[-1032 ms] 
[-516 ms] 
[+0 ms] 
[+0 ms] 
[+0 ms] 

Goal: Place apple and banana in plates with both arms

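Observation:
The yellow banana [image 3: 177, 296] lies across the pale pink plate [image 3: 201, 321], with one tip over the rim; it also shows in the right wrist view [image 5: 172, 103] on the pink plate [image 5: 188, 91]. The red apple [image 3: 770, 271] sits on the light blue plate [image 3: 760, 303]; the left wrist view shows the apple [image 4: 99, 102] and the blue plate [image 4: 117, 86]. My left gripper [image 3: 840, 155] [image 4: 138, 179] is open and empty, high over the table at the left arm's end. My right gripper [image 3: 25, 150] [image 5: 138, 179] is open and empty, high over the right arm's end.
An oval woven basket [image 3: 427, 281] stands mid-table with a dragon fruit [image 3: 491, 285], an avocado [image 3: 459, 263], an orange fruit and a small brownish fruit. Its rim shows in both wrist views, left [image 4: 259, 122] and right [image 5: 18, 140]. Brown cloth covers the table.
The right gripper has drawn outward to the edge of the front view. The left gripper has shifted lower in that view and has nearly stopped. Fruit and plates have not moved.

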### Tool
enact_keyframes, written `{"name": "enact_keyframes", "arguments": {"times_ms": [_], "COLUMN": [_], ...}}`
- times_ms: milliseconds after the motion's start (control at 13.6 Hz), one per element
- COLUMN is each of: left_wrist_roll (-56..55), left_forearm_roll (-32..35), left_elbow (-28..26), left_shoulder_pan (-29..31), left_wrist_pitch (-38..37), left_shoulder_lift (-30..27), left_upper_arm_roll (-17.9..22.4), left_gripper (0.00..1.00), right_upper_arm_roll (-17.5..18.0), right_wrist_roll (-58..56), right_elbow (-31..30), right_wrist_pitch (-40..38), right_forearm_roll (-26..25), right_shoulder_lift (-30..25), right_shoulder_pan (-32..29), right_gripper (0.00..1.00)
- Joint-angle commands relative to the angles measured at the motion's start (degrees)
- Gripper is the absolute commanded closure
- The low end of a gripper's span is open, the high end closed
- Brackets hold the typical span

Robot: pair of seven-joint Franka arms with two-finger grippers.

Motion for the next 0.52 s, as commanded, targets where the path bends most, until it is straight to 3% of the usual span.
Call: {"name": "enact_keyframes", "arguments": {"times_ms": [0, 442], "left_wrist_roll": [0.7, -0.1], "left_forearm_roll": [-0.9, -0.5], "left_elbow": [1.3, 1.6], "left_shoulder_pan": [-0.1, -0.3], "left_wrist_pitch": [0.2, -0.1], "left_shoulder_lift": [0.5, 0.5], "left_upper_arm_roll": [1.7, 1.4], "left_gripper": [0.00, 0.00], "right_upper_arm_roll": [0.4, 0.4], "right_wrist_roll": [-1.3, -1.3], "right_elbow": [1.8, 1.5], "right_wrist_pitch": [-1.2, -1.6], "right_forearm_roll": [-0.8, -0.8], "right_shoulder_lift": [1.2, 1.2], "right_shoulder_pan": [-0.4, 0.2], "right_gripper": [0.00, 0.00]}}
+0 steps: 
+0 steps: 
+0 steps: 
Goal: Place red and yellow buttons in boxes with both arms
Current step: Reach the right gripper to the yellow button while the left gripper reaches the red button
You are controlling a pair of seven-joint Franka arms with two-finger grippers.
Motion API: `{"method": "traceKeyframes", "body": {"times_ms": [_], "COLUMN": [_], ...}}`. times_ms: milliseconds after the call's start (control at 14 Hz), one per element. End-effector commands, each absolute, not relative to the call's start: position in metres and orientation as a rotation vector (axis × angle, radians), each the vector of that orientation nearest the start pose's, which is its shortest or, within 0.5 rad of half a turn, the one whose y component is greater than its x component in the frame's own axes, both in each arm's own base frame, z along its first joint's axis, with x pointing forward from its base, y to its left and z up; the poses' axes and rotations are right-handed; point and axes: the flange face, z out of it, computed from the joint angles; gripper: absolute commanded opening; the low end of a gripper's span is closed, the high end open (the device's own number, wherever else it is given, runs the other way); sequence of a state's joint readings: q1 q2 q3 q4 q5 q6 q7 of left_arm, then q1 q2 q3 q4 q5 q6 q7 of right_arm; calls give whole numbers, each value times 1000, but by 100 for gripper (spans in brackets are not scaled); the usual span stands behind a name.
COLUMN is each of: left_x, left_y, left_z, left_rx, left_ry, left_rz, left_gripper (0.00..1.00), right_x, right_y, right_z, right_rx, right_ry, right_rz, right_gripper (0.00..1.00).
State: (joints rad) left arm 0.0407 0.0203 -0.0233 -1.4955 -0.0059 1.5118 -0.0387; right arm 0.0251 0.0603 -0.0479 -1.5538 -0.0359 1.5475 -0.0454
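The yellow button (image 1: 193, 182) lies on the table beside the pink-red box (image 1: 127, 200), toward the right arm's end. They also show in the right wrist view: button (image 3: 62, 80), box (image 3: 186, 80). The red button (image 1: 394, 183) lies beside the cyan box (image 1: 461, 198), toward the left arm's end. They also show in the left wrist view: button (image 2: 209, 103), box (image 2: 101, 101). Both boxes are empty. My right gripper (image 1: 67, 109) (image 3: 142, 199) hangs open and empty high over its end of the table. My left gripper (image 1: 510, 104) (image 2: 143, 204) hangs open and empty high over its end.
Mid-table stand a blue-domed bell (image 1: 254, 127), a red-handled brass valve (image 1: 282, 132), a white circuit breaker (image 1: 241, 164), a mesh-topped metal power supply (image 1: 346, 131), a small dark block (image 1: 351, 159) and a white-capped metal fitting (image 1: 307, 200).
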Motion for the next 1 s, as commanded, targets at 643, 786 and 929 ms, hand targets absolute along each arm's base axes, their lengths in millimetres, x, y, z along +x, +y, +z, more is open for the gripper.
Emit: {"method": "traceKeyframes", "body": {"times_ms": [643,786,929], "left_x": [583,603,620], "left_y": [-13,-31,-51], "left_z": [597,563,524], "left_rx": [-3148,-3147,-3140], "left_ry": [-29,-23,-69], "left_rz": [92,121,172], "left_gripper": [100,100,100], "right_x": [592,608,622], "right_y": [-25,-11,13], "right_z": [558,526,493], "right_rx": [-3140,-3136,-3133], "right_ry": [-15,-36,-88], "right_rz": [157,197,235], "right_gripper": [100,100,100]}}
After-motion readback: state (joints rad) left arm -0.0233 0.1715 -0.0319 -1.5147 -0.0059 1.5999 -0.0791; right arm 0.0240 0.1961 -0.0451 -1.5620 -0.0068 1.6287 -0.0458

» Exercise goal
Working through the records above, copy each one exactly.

» Completed exercise
[-1032 ms] 
[-516 ms] 
[+0 ms] 
[+0 ms] 
[+0 ms] 

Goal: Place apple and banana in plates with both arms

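Observation:
The yellow banana [image 3: 177, 296] lies across the pale pink plate [image 3: 201, 321], with one tip over the rim; it also shows in the right wrist view [image 5: 172, 103] on the pink plate [image 5: 188, 91]. The red apple [image 3: 770, 271] sits on the light blue plate [image 3: 760, 303]; the left wrist view shows the apple [image 4: 99, 102] and the blue plate [image 4: 117, 86]. My left gripper [image 3: 840, 155] [image 4: 138, 179] is open and empty, high over the table at the left arm's end. My right gripper [image 3: 25, 150] [image 5: 138, 179] is open and empty, high over the right arm's end.
An oval woven basket [image 3: 427, 281] stands mid-table with a dragon fruit [image 3: 491, 285], an avocado [image 3: 459, 263], an orange fruit and a small brownish fruit. Its rim shows in both wrist views, left [image 4: 259, 122] and right [image 5: 18, 140]. Brown cloth covers the table.
The right gripper has drawn outward to the edge of the front view. The left gripper has shifted lower in that view and has nearly stopped. Fruit and plates have not moved.
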
### Tool
enact_keyframes, written `{"name": "enact_keyframes", "arguments": {"times_ms": [_], "COLUMN": [_], ...}}`
- times_ms: milliseconds after the motion's start (control at 13.6 Hz), one per element
- COLUMN is each of: left_wrist_roll (-56..55), left_forearm_roll (-32..35), left_elbow (-28..26), left_shoulder_pan (-29..31), left_wrist_pitch (-38..37), left_shoulder_lift (-30..27), left_upper_arm_roll (-17.9..22.4), left_gripper (0.00..1.00), right_upper_arm_roll (-17.5..18.0), right_wrist_roll (-58..56), right_elbow (-31..30), right_wrist_pitch (-40..38), right_forearm_roll (-26..25), right_shoulder_lift (-30..25), right_shoulder_pan (-32..29), right_gripper (0.00..1.00)
- Joint-angle commands relative to the angles measured at the motion's start (degrees)
- Gripper is the absolute commanded closure
- The low end of a gripper's span is open, the high end closed
- Brackets hold the typical span

Robot: pair of seven-joint Franka arms with two-finger grippers.

Motion for the next 0.52 s, as commanded, targets where the path bends most, until it is straight to 3% of the usual span.
Call: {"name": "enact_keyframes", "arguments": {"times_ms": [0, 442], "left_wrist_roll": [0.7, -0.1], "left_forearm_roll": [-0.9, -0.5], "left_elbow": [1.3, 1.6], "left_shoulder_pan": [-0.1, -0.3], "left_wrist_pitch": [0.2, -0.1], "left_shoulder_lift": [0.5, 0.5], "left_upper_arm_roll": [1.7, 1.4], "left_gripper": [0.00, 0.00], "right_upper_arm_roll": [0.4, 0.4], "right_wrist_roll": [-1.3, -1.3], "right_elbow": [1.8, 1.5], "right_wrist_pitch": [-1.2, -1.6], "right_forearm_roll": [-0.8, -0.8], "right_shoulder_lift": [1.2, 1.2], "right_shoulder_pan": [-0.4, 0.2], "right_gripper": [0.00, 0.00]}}
+0 steps: 
+0 steps: 
+0 steps: 
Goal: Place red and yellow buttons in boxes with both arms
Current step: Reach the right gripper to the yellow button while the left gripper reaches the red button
You are controlling a pair of seven-joint Franka arms with two-finger grippers.
Motion API: `{"method": "traceKeyframes", "body": {"times_ms": [_], "COLUMN": [_], ...}}`. times_ms: milliseconds after the call's start (control at 14 Hz), one per element. End-effector commands, each absolute, not relative to the call's start: position in metres and orientation as a rotation vector (axis × angle, radians), each the vector of that orientation nearest the start pose's, which is its shortest or, within 0.5 rad of half a turn, the one whose y component is greater than its x component in the frame's own axes, both in each arm's own base frame, z along its first joint's axis, with x pointing forward from its base, y to its left and z up; the poses' axes and rotations are right-handed; point and axes: the flange face, z out of it, computed from the joint angles; gripper: absolute commanded opening; the low end of a gripper's span is closed, the high end open (the device's own number, wherever else it is given, runs the other way); sequence of a state's joint readings: q1 q2 q3 q4 q5 q6 q7 of left_arm, then q1 q2 q3 q4 q5 q6 q7 of right_arm; calls give whole numbers, each value times 1000, but by 100 for gripper (spans in brackets are not scaled); the usual span stands behind a name.
COLUMN is each of: left_x, left_y, left_z, left_rx, left_ry, left_rz, left_gripper (0.00..1.00), right_x, right_y, right_z, right_rx, right_ry, right_rz, right_gripper (0.00..1.00).
State: (joints rad) left arm 0.0407 0.0203 -0.0233 -1.4955 -0.0059 1.5118 -0.0387; right arm 0.0251 0.0603 -0.0479 -1.5538 -0.0359 1.5475 -0.0454
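The yellow button (image 1: 193, 182) lies on the table beside the pink-red box (image 1: 127, 200), toward the right arm's end. They also show in the right wrist view: button (image 3: 62, 80), box (image 3: 186, 80). The red button (image 1: 394, 183) lies beside the cyan box (image 1: 461, 198), toward the left arm's end. They also show in the left wrist view: button (image 2: 209, 103), box (image 2: 101, 101). Both boxes are empty. My right gripper (image 1: 67, 109) (image 3: 142, 199) hangs open and empty high over its end of the table. My left gripper (image 1: 510, 104) (image 2: 143, 204) hangs open and empty high over its end.
Mid-table stand a blue-domed bell (image 1: 254, 127), a red-handled brass valve (image 1: 282, 132), a white circuit breaker (image 1: 241, 164), a mesh-topped metal power supply (image 1: 346, 131), a small dark block (image 1: 351, 159) and a white-capped metal fitting (image 1: 307, 200).
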Motion for the next 1 s, as commanded, targets at 643, 786 and 929 ms, hand targets absolute along each arm's base axes, their lengths in millimetres, x, y, z along +x, +y, +z, more is open for the gripper.
Emit: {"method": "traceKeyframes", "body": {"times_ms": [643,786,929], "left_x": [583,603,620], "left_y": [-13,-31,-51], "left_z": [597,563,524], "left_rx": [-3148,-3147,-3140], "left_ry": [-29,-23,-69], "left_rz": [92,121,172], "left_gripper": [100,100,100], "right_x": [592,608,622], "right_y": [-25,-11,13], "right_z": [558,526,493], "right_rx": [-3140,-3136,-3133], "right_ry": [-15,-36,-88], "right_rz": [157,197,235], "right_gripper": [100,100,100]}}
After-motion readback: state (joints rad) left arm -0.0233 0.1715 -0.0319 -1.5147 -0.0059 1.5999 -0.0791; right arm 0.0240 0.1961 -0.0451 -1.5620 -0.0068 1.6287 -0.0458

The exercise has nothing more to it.